** What you need to do **
Reproduce all of the data, making sure that no line differs from the original.

** Information given **
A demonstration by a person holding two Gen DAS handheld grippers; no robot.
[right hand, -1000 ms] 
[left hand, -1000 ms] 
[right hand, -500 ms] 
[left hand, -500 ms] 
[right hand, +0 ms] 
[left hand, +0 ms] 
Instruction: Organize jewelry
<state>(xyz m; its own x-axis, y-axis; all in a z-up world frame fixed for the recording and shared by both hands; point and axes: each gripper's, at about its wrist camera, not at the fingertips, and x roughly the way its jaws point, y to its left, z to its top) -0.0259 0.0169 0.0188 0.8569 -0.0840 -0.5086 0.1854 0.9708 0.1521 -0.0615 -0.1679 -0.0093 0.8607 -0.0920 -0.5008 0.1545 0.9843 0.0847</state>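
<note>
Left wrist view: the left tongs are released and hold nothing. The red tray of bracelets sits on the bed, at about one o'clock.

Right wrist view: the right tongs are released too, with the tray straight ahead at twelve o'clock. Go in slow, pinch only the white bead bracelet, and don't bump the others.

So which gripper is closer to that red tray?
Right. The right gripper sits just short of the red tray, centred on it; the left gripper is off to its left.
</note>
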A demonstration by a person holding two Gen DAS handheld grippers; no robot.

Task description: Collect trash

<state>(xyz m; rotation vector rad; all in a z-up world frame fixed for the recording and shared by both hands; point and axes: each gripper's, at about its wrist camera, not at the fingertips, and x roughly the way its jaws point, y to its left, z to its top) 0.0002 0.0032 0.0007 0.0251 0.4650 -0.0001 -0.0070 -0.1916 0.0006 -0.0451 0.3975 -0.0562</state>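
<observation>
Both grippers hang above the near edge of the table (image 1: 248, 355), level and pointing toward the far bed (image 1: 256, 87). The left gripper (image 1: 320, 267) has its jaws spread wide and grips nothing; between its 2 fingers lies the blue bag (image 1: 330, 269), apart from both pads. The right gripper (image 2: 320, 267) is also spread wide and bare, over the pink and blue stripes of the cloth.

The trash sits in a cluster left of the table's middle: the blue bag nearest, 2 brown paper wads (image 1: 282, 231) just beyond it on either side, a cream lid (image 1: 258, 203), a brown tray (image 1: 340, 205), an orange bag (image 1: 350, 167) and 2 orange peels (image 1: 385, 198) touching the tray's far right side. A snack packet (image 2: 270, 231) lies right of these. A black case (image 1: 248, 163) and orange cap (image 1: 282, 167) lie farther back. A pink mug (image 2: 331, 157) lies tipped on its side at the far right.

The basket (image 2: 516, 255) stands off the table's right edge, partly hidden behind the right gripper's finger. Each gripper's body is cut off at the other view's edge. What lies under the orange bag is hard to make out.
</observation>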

** Solution for this task **
A demonstration by a person holding two Gen DAS handheld grippers; no robot.
[right hand, -1000 ms] 
[left hand, -1000 ms] 
[right hand, -500 ms] 
[left hand, -500 ms] 
[right hand, +0 ms] 
[left hand, +0 ms] 
Instruction: Organize jewelry
<state>(xyz m; its own x-axis, y-axis; all in a z-up world frame fixed for the recording and shared by both hands; point and axes: each gripper's, at about its wrist camera, not at the fingertips, and x roughly the way its jaws point, y to its left, z to its top) -0.0259 0.0169 0.0188 0.8569 -0.0840 -0.5086 0.1854 0.9708 0.1521 -0.0615 -0.1679 -0.0093 0.8607 -0.0920 -0.5008 0.1545 0.9843 0.0847</state>
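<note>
Left wrist view: the left tongs are released and hold nothing. The red tray of bracelets sits on the bed, at about one o'clock.

Right wrist view: the right tongs are released too, with the tray straight ahead at twelve o'clock. Go in slow, pinch only the white bead bracelet, and don't bump the others.

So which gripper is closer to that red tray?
Right. The right gripper sits just short of the red tray, centred on it; the left gripper is off to its left.
</note>
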A demonstration by a person holding two Gen DAS handheld grippers; no robot.

Task description: Collect trash

<state>(xyz m; rotation vector rad; all in a z-up world frame fixed for the recording and shared by both hands; point and axes: each gripper's, at about its wrist camera, not at the fingertips, and x roughly the way its jaws point, y to its left, z to its top) 0.0002 0.0032 0.0007 0.0251 0.4650 -0.0001 -0.0070 -0.1916 0.0006 -0.0451 0.3975 -0.0562</state>
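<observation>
Both grippers hang above the near edge of the table (image 1: 248, 355), level and pointing toward the far bed (image 1: 256, 87). The left gripper (image 1: 320, 267) has its jaws spread wide and grips nothing; between its 2 fingers lies the blue bag (image 1: 330, 269), apart from both pads. The right gripper (image 2: 320, 267) is also spread wide and bare, over the pink and blue stripes of the cloth.

The trash sits in a cluster left of the table's middle: the blue bag nearest, 2 brown paper wads (image 1: 282, 231) just beyond it on either side, a cream lid (image 1: 258, 203), a brown tray (image 1: 340, 205), an orange bag (image 1: 350, 167) and 2 orange peels (image 1: 385, 198) touching the tray's far right side. A snack packet (image 2: 270, 231) lies right of these. A black case (image 1: 248, 163) and orange cap (image 1: 282, 167) lie farther back. A pink mug (image 2: 331, 157) lies tipped on its side at the far right.

The basket (image 2: 516, 255) stands off the table's right edge, partly hidden behind the right gripper's finger. Each gripper's body is cut off at the other view's edge. What lies under the orange bag is hard to make out.
</observation>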

No more work is needed for this exercise.